## Data section:
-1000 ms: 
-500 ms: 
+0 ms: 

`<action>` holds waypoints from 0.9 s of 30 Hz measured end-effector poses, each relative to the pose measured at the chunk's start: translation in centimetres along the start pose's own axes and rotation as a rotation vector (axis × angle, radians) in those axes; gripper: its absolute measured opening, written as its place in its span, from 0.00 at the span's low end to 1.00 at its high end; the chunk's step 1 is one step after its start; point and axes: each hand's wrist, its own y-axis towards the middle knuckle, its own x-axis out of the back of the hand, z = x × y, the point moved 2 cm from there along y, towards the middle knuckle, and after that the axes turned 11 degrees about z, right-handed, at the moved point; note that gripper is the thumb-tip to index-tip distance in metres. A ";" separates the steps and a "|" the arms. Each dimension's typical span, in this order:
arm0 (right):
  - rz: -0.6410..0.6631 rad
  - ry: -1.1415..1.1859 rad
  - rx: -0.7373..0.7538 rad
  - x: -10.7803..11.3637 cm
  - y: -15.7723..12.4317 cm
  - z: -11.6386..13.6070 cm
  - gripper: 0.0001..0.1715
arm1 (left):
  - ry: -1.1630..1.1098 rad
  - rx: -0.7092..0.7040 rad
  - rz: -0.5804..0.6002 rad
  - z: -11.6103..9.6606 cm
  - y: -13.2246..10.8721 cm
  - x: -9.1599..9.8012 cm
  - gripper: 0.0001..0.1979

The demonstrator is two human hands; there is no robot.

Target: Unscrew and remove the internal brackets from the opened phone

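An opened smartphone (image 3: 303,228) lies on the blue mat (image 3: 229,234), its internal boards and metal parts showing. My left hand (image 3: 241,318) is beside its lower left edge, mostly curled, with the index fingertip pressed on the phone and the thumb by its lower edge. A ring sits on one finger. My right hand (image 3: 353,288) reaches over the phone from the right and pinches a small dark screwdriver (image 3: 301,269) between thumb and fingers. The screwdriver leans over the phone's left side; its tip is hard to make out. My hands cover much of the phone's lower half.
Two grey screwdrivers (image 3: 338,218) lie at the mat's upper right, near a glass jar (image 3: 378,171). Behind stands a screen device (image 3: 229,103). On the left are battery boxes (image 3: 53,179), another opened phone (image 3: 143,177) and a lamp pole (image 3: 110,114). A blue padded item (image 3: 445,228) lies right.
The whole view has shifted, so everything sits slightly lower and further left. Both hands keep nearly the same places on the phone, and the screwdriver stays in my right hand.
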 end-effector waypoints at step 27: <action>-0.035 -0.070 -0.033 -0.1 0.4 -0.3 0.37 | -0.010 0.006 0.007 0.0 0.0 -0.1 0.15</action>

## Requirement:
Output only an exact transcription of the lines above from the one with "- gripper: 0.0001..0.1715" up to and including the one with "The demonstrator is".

## Exercise answer:
  - gripper: 0.0001..0.1715
arm1 (left):
  - ry: -1.1630..1.1098 rad
  - rx: -0.7092..0.7040 rad
  - rz: -0.5804..0.6002 rad
  - z: -11.6103..9.6606 cm
  - y: -13.2246..10.8721 cm
  - x: -9.1599..9.8012 cm
  - gripper: 0.0001..0.1979

The demonstrator is two human hands; there is no robot.

This completes the answer.